When I was a child we lived in Chicago for a few years, on the city’s south side, and one of the many treasures of our neighborhood was the Museum of Science and Industry. That museum had (and still has) many wondrous things, especially to a child of six or seven, as any of you who have been there can probably also testify. What I am remembering today, though, was something relatively small and commonplace.The museum had a display of a small hologram, a laser-generated image that was projected onto a short child-height pedestal, so that it seemed to be a solid object, floating a few inches above the pedestal’s surface. I think I remember that it would rotate slowly, but I don’t really remember what the image was, what the object appeared to be. What I do remember was that it looked convincing enough that people my age tried to reach out and grab it. We were, of course, always frustrated. It was an odd feeling, to close your fingers around something that looked like it was solid, that should have been there, but clearly wasn’t.
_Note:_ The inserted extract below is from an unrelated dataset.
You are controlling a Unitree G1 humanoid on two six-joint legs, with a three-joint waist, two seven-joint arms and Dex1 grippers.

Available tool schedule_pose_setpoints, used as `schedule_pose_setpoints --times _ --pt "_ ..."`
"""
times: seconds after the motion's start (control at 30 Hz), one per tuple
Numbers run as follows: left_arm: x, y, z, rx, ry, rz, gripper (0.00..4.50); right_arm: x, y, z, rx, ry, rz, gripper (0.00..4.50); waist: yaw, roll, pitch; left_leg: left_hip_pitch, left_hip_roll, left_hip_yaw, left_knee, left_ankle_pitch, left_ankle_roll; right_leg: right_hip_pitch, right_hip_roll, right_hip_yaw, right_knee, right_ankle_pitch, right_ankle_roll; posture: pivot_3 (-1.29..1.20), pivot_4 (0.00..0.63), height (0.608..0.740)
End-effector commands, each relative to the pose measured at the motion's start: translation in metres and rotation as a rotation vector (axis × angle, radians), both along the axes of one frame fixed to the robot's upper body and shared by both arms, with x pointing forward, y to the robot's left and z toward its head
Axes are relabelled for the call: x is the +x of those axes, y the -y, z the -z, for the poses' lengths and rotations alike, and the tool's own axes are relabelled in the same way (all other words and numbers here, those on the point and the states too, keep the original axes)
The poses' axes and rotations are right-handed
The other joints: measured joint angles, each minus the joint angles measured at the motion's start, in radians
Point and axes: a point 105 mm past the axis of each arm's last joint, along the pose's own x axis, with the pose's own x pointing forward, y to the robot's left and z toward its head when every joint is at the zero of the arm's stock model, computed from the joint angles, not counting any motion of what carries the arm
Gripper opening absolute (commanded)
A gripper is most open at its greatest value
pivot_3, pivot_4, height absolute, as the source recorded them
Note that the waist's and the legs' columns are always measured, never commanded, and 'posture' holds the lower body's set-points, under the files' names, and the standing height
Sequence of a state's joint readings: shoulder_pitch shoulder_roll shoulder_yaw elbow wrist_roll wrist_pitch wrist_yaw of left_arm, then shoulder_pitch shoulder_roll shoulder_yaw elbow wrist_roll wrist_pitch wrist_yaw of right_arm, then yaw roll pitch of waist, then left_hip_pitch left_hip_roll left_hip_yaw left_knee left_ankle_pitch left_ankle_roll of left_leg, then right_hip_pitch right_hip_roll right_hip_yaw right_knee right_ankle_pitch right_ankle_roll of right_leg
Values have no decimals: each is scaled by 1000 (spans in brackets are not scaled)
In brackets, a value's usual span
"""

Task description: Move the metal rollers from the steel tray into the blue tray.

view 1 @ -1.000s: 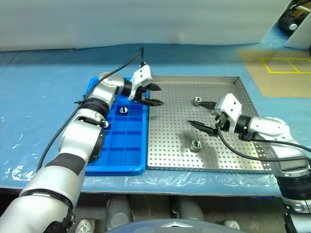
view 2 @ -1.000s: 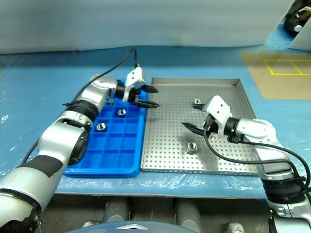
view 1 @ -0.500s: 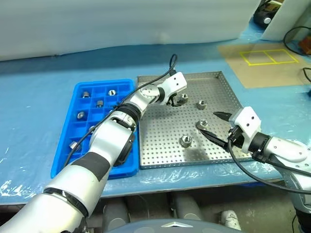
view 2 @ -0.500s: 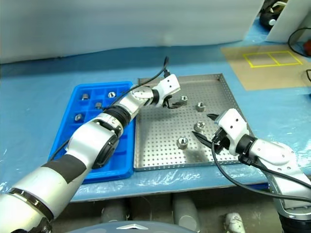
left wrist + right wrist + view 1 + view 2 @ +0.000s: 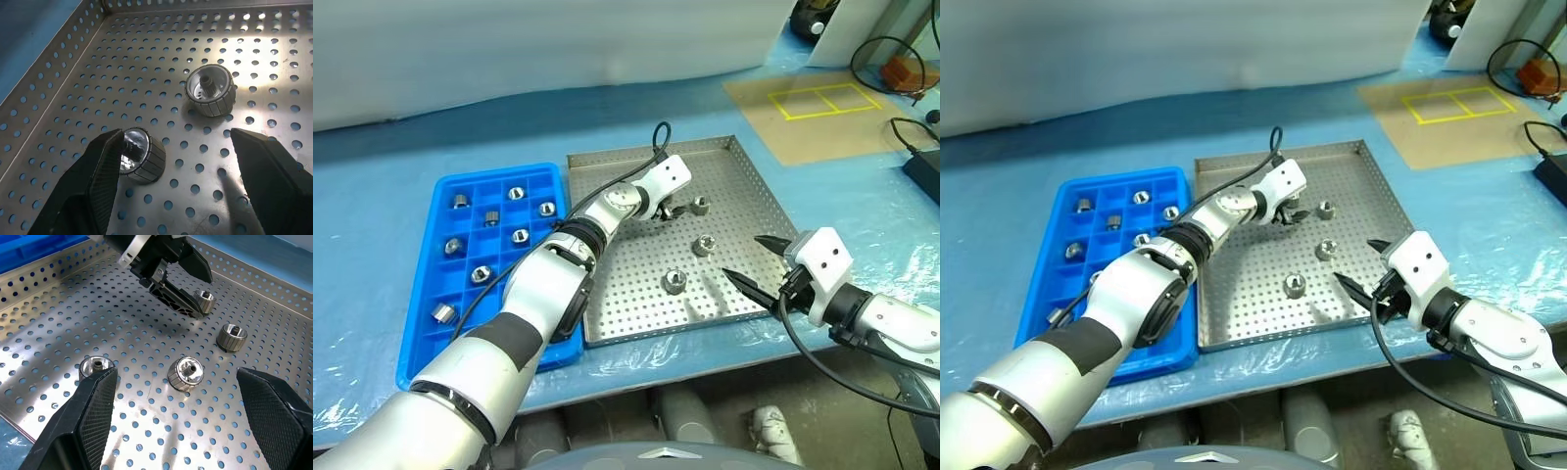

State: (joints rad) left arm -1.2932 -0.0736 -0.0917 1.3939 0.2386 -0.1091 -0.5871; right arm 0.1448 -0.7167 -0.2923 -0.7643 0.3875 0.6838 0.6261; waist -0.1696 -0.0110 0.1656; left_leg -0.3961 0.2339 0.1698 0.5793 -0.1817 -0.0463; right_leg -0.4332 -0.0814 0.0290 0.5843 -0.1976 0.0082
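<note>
A steel tray [image 5: 744, 186] with a perforated floor sits on a pale blue table sheet [image 5: 382, 157], its left rim beside a blue tray [image 5: 421, 338] of small square compartments. Four metal rollers lie loose on the steel floor: one [image 5: 674, 281] near the middle toward the near rim, one [image 5: 704, 244] further right, one [image 5: 700, 205] in the far half, and one [image 5: 1295, 213] just left of that, at the tip of the left gripper [image 5: 1287, 211]. Several more rollers [image 5: 490, 217] occupy separate cells in the far half of the blue tray, with one [image 5: 443, 312] lying in a nearer cell.

The left arm reaches across from the blue tray side, and the left gripper hangs low over the far half of the steel tray with its claw spread wide; in the left wrist view one black finger [image 5: 93, 181] is right against a roller [image 5: 142, 156], while the other finger [image 5: 271, 171] stands well clear and a second roller [image 5: 211, 90] lies beyond the gap. Nothing is gripped.

The right gripper [image 5: 759, 262] hovers over the near right corner of the steel tray, claw wide and empty, pointing toward the rollers. Its wrist view shows three rollers ahead and the left gripper [image 5: 188, 284] against the farthest one [image 5: 205, 301].
</note>
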Motion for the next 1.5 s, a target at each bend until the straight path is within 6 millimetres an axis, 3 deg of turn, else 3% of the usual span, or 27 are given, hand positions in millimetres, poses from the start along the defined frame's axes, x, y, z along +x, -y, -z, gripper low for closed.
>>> schedule_pose_setpoints --times 0.03,0.13,0.27,0.5,0.8,0.87,0.93,1.03,1.27,1.5 --pt "-1 0 -36 -138 -4 104 3664 9 0 -19 -3 92 0 3987 -8 0 0 0 -1 0 0 0 0 0 -1 0 0 0 0 -676 150 740" --pt "-1 -13 -44 -160 -20 149 3664 16 -1 -21 1 100 -17 3987 -15 0 0 1 -4 0 0 -1 1 0 -5 0 0 0 0 -634 150 740" --pt "14 -40 -23 -15 30 13 3664 26 -9 -21 7 107 -60 3987 -13 0 0 0 -7 0 1 -1 3 1 -9 0 1 0 1 -599 150 740" --pt "16 -24 -34 -101 39 -45 3664 24 -16 -20 18 104 -82 3987 13 0 0 -5 -10 0 4 -5 10 2 -13 -1 0 0 1 -610 150 740" --pt "5 -21 -22 -40 7 63 3664 21 -13 -15 23 92 -64 3987 18 0 0 -3 -10 1 5 -5 11 2 -14 0 1 0 1 -604 150 740" --pt "-9 -17 -20 -42 -44 215 3664 22 -13 -15 19 91 -67 3987 17 0 0 -3 -10 1 7 -5 11 2 -14 0 1 0 1 -606 150 740" --pt "-37 -13 -27 -63 -127 489 3664 22 -13 -15 18 89 -66 3987 18 0 0 -3 -10 1 7 -5 11 2 -14 0 1 0 1 -606 150 740" --pt "-67 -32 -24 26 -176 791 3664 19 -10 -13 15 78 -61 3987 20 0 0 -3 -10 1 6 -5 11 2 -14 0 1 0 1 -599 150 740" --pt "-75 -47 -13 101 -141 867 3664 21 -11 -12 17 71 -70 3987 28 1 0 1 -10 4 3 -5 11 2 -14 1 2 0 1 -562 150 740" --pt "-93 -24 3 57 -138 948 3664 22 -11 -12 10 60 -82 3987 51 1 0 2 -10 5 4 -5 11 4 -16 1 3 0 1 -556 150 740"
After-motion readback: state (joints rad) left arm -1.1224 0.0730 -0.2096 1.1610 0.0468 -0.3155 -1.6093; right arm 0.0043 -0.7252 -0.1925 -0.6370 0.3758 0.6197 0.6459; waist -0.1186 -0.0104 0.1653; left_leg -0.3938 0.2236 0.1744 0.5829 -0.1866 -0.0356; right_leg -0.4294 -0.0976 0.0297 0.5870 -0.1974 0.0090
It was an odd-enough feeling that I would often go back to that display on later museum visits, to try again, even though I knew that my effort would be for naught.
At times, I feel like the life of the spirit is like standing at that hologram display: an experience of continual grasping that is never satisfied. I reach towards something that I think I can close my fingers around, and then find that the reality that I thought was there actually originates somewhere else—that what I can sense is actually just an indicator of something greater and more complex beyond it, as a hologram is to the laser that generates it. (And it’s probably a good thing that children like me never found that laser; it was probably safely tucked away in the ceiling, or somewhere like that...)
The Apostle Paul, in today’s passage from his letter to the Philippians, tells us something about this process of reaching out, or of pressing on, as he puts it, to make spiritual knowledge his own. But where we began reading, he’s talking about loss, about losing things, about letting them fall away: “...whatever gains I had, these I have come to regard as loss because of Christ...” (v7). In fact, he says, “I have suffered the loss of all things, and I regard them as rubbish, in order that I may gain Christ” (v8). Now, Paul was not a rich man, at least not by the time he wrote this letter; in fact, he wrote this letter from prison, possibly in Rome, possibly elsewhere, which he mentions in chap. 1 (vv12–14). But the loss that he’s speaking of here is not primarily the loss of riches or any other material thing; those may have been included, but if we had started reading a little earlier in chap. 3, we would see that he mentions what he calls a “confidence in the flesh” (v4), a confidence in outward righteousness: these were things that were his as an observant and righteous Jew. He had spiritual status and privilege that came to him by his position in the tradition to which he was born. And we know from various New Testament sources that his zeal for this tradition was such that he actually persecuted the Jesus movement before God blinded him and knocked him down on the road to Damascus. All of those spiritual possessions, all of the outward righteousness that Paul knew before his encounter with Christ, are rubbish, he says here.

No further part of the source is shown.